During the past few years countless methodologies for developing systems have been introduced. And while one methodology might have placed the emphasis on the process side (BPM), the other will have favoured the data side (EAR). And, of course, there were also combinations of the above (ISAC). But with the advent of agile methodologies, the discussion has been put on the backburner. With new methodologies the emphasis is more on collaboration, responsibilities and tools.
This is why it’s so amusing to see the re-emergence of the discussion about what’s important. The approach is now different: it’s become about the opportunities that new technical options offer. Whereas in the past it was impossible to store and search through hundreds of terabytes of unstructured data, now it’s merely a question of using the right tools, the right data scientist, a deep-enough pocket and hey presto, job done!

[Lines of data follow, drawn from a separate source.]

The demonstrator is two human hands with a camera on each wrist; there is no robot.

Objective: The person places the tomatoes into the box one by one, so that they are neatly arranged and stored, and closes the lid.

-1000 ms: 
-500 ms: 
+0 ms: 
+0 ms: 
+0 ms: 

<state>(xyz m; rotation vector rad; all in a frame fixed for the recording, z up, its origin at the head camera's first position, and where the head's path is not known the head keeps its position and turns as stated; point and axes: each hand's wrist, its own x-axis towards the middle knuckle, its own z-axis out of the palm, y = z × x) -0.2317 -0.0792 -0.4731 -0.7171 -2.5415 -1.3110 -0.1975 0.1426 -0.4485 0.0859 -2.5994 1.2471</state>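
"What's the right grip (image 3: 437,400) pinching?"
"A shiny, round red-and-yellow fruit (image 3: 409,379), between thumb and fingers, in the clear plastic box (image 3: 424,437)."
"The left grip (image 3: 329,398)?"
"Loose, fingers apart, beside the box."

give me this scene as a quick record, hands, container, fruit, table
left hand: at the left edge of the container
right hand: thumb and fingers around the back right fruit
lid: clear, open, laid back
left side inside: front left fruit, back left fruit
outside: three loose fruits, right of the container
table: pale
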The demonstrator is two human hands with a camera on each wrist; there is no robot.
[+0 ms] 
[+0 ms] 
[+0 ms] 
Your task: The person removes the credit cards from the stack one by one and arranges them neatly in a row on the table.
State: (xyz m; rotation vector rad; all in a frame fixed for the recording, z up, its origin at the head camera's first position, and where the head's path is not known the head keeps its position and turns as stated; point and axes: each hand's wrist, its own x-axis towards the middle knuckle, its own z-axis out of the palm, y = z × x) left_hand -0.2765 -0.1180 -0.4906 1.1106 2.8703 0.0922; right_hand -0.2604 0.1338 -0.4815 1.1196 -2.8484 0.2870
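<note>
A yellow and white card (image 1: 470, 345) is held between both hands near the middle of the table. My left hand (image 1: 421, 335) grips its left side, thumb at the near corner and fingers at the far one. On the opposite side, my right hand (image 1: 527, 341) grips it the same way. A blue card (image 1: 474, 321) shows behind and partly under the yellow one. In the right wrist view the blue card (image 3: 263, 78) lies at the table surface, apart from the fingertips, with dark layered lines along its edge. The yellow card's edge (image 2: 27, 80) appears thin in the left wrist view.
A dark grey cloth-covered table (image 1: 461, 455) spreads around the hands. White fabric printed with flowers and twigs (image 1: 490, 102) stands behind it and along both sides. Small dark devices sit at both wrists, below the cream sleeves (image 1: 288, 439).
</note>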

Organisations interested in using Data Science need to ask themselves three questions: where do we start; which tools do we need to use; and what should we do with our data warehouses?
WHERE DO WE START?
The answer to the first question is easy: if you don’t have a concrete problem with your information flow don’t start at all. In all other cases you should formulate the problem clearly and succinctly (but it must be a real problem!).
Answering the second question is trickier because the possibilities are legion. They can be broken down into three categories: BI tools (very many), artificial intelligence/machine learning tools (not so many) and real Data Science tools (just a few). The last of these categories is the most interesting. It combines data visualisation, intelligence, unprecedented storage capacity (structured and unstructured), and quick results. It might seem like a difficult choice, but knowing what you’re looking for makes it all a lot easier.
WHAT SHOULD WE DO WITH OUR DATA WAREHOUSES?
Which brings us to our third and final question: what should we do with our data warehouses? Some specialists are of the opinion that a gradual transition from data warehouses to data lakes is possible. Perhaps this has something to do with the huge investments that have been made (and who will have to tell the boss or the shareholders…). Others, myself included, question the wisdom of such a gradual transition. The principles of structured storage (files, databases) and unstructured storage (photos, emails, Excel files, dossiers) are completely different. And that’s not taking into account the possibilities of involving external sources to analyse the process. Don’t get me wrong here, data warehouses are still extremely useful and will continue to be so for many years. But we’ll eventually have to replace them with Data Science tools that can access all company and external data sources.
And that brings us back full-circle to the first question. What is important: data or processes? Data mining or process mining? I think it’s simple: sometimes it’s one and sometimes it’s the other, it depends on what you want. Smart application gives the best results, and if you’re really smart you’ll be sure to bear both in mind. Adam and Eve!